72. Bull
72
Bull
The blond -haired asshole started screwing a silencer onto his gun as soon as the door was closed. I’d figured they were going to execute us both but I wasn’t overjoyed to be proven right. “You damn idiot,” I muttered to Calahan over my shoulder. “You just let them walk in here and take you? Where was your gun?”
“ Mmn mny arr,” mumbled Calahan through the duct tape. He sounded pissed.
“What?”
The blond-haired asshole helpfully ripped the duct tape off Calahan’s mouth.
“ In my car,” Calahan snarled. “My gun was in my car.”
“Oh,” I said, a little abashed.
“You two got any preference?” asked the asshole, cocking the gun.
“Him first,” we both said at the same time.
The asshole shook his head tiredly. “You,” he said to me, and used the silencer to knock my hat off my head. Then he pressed the end of the silencer into my forehead. I tried to think up a plan, but nothing came to mind.
The asshole’s finger tightened on the trigger. Think, Bull!
But I’ve never been much of a thinker. So I decided to just be myself.
“Hey,” I said. “You know why they really call me Bull?”
The asshole rolled his eyes and leaned in to listen. I lunged forward and head butted him as hard as I could. He crumpled to the floor.
“‘Cause my mama said I got a head made of nothing but bone,” I told his unconscious body. I started trying to get out of the ropes. Behind me, Calahan was doing the same. After a few seconds of straining, I lost my patience. They’re getting away! “Don’t you have a fucking FBI special-issue knife or something for shit like this?” I snarled.

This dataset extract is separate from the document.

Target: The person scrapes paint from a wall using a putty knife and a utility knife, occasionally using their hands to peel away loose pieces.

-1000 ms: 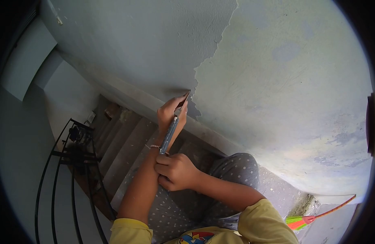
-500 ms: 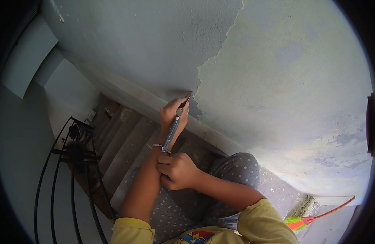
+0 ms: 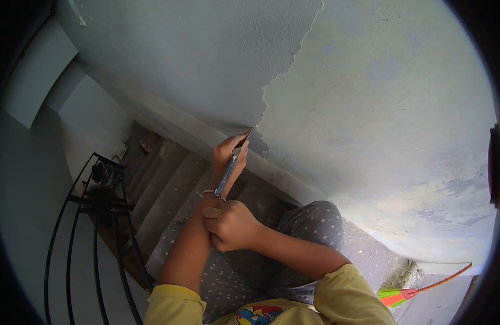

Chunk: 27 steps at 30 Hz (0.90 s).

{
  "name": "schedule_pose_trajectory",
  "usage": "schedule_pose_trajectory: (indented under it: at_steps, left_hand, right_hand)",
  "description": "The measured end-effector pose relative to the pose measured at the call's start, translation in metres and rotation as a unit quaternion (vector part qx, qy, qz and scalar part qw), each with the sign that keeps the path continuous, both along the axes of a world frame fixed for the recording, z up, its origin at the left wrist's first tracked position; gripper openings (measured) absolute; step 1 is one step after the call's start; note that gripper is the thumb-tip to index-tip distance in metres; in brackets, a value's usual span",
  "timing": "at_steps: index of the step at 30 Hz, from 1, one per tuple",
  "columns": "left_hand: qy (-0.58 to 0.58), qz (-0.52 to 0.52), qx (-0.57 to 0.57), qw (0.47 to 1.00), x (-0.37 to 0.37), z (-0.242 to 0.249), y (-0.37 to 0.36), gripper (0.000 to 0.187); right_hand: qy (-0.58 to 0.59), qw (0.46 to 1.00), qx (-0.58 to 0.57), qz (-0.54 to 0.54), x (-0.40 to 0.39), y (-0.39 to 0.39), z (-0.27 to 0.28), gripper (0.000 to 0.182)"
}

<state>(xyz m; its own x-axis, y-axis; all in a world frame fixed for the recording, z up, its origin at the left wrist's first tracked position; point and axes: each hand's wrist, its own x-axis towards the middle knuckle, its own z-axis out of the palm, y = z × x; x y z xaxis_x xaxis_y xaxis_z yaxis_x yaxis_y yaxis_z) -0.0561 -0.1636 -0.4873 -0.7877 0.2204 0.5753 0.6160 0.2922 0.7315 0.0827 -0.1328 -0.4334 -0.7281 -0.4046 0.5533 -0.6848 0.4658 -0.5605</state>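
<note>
My left hand (image 3: 228, 154) is closed around a scraper (image 3: 226, 176). Its blue-grey handle lies along my inner wrist, and the dark blade shows between thumb and fingers. The blade's tip meets the wall at the lower end of a ragged paint edge (image 3: 262, 100). To its left the paint is darker grey; to its right the surface is pale and patchy. My right hand (image 3: 232, 226) is a closed fist against my left forearm, just below the handle's end. Whatever its fingers hold, if anything, is hidden.
Concrete stairs (image 3: 163, 184) descend at the left, beside a black metal railing (image 3: 101, 208). A broom with bright green and orange bristles (image 3: 396, 296) lies at the lower right. My knees in dotted trousers (image 3: 317, 225) are close below the wall.
My left hand and the scraper have shifted slightly down and left, with the tip a little lower on the wall. My right fist has moved slightly left and up along the forearm.
</note>
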Motion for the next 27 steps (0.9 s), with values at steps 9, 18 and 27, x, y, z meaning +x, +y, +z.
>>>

“They’re ropes, cowboy, aren’t you meant to be good with ropes?”
I felt myself getting angrier...which was just what I needed. We both heaved and growled and finally yelled. Calahan’s ropes snapped and he gave a shout of victory. A split-second later, my chair tore apart into chunks of wood, which quieted him down. We stood there panting and, for a second, grinning. Then we remembered ourselves.
“Pretty boy asshole,” I spat as I pulled the remaining ropes off me.
“Dumb hick,” he spat in return.
I grabbed my hat off the floor and shoved it on my head. “Call for backup,” I told him and ran for the door .
Outside, I headed for Calahan’s car. They were well ahead of me, but there was only one road they could take and—
Shit. They’d slashed the tires on Calahan’s car, just to be sure.
I looked desperately around the parking lot, my chest tightening in fear. And then my eyes fell upon the field next door.